Instructions to follow>
Print all of the data below exactly as it appears, leaving out every image.

Material provided>
◆ ◆ ◆ ◆
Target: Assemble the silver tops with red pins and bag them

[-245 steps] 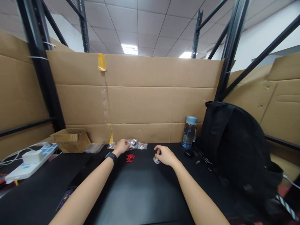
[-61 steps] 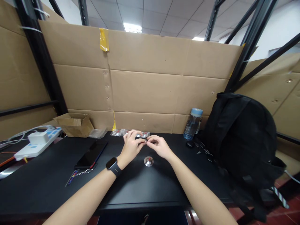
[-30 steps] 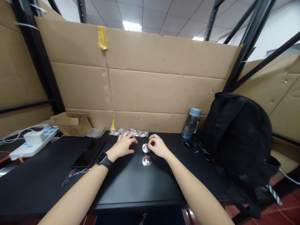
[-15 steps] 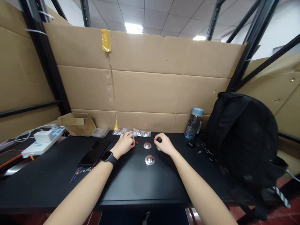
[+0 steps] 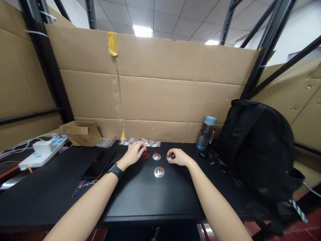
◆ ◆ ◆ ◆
Output of the exercise>
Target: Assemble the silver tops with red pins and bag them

[-245 steps] 
[-61 steps] 
[-30 steps] 
[-15 steps] 
[+0 steps] 

This exercise has no more to it.